États-Unis : une juge bloque jusqu’aux élections de novembre le décret de Trump sur le vote par correspondance
La bataille juridique autour du vote par correspondance aux États-Unis vient de connaître un nouvel épisode. Une juge fédérale de Boston a décidé de prolonger la suspension du décret signé par Donald Trump, et ce jusqu’aux élections de mi-mandat prévues le 3 novembre. La magistrate avait déjà gelé pour deux semaines, le 27 août, les nouvelles règles imposées par la Poste américaine USPS concernant l’envoi des bulletins. Dans sa décision rendue vendredi, elle repousse cette suspension jusqu’au jour du scrutin. Pour justifier son choix, la juge avance un argument de calendrier.
Elle estime qu’il est "pratiquement impossible" pour les responsables locaux et des États d’appliquer ces nouvelles procédures en si peu de temps. Selon elle, la "myriade d’obstacles" posés par le texte, publié le 21 août soit à moins de 70 jours du vote, risque de priver "des millions de citoyens américains de leur droit de vote". L’administration Trump n’a pas tardé à réagir. Elle a fait appel de cette décision vendredi. La veille, la Maison Blanche avait déjà saisi la Cour suprême, à majorité conservatrice, pour contester la première suspension. Au cœur du bras de fer, le décret présidentiel signé le 31 mars.
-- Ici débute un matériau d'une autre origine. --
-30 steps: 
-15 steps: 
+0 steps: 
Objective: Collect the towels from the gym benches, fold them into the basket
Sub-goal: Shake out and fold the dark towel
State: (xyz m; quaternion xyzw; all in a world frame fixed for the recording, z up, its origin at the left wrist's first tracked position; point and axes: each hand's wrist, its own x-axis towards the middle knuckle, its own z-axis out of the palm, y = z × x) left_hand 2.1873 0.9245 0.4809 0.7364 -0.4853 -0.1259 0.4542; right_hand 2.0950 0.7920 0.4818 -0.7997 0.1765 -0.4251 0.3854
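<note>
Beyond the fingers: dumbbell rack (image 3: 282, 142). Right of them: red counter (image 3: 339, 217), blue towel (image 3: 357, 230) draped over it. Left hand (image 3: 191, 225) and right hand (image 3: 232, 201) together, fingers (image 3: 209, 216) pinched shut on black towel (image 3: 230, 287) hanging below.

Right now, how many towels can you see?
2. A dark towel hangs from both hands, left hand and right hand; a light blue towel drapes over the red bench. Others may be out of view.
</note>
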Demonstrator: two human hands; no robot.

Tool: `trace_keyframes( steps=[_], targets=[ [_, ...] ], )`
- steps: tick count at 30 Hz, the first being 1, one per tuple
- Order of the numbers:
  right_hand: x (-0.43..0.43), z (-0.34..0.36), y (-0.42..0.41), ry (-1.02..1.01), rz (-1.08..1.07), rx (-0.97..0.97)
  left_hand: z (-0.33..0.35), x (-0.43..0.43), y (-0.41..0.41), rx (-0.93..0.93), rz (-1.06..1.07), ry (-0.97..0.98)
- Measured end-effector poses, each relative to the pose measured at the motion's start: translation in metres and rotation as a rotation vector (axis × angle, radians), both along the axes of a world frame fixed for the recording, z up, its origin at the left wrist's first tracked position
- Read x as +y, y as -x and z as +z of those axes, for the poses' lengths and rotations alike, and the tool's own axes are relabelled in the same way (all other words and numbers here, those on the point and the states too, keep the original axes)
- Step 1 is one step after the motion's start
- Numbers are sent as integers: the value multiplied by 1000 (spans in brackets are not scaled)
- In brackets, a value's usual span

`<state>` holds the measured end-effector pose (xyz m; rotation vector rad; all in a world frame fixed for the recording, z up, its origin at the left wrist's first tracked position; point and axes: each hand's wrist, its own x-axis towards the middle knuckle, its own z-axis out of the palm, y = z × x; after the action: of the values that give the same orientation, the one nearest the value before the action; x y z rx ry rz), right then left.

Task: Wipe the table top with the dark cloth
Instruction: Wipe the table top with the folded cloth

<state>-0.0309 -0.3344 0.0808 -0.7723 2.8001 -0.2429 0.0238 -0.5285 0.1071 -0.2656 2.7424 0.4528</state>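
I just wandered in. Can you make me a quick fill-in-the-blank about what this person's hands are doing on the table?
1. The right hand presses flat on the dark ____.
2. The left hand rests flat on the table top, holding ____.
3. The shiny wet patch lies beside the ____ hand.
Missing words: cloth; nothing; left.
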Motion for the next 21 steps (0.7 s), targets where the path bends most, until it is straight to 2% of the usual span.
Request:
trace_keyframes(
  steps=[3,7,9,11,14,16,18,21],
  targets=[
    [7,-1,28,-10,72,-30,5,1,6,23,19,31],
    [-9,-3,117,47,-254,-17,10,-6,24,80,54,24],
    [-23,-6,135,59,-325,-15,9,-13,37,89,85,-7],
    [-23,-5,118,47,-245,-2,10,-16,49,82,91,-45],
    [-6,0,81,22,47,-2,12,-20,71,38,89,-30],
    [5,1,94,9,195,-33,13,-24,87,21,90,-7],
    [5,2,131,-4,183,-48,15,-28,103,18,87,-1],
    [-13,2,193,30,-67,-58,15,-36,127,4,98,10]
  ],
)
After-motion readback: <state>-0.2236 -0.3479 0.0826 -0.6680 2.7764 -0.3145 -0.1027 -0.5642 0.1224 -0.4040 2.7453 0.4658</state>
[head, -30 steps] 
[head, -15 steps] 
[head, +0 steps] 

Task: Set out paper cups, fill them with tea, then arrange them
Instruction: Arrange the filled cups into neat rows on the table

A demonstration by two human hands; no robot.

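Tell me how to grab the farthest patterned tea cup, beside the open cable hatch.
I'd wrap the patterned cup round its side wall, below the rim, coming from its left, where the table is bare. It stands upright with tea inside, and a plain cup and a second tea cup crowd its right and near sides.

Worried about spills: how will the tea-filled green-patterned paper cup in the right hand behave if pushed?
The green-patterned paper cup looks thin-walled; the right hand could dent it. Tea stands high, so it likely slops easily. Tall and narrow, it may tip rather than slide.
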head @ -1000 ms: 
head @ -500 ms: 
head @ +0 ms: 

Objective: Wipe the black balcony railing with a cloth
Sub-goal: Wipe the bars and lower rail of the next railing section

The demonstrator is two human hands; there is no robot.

Il chargeait les services de l’immigration et de la Sécurité sociale de constituer une liste fédérale des électeurs. La Poste ne devait ensuite envoyer les bulletins de vote par correspondance qu’aux personnes inscrites sur cette liste. Objectif affiché par Trump : empêcher des étrangers de voter, un risque que le camp républicain met régulièrement en avant alors que les cas recensés restent extrêmement marginaux selon les données officielles. Le président américain critique depuis des années le vote par correspondance.
Il l’avait désigné comme l’une des causes principales de sa défaite de 2020 face à Joe Biden, une défaite qu’il conteste toujours. Le timing inquiète aussi au sein de l’USPS. Mardi, un lanceur d’alerte a alerté sur le nouveau système informatique voulu par la Poste. S’il est déployé, il pourrait, d’après lui, empêcher des millions d’Américains de voter en novembre. L’enjeu est d’autant plus grand que le vote par correspondance s’est imposé. Près d’un tiers des électeurs y ont eu recours en 2024, d’après States United.
Et l’envoi des premiers bulletins a déjà commencé dans plusieurs États. Pour les républicains, le risque politique est réel. L’impopularité de Donald Trump fait craindre au parti une perte de la majorité à la Chambre des représentants, et même au Sénat, lors de ce scrutin de mi-mandat.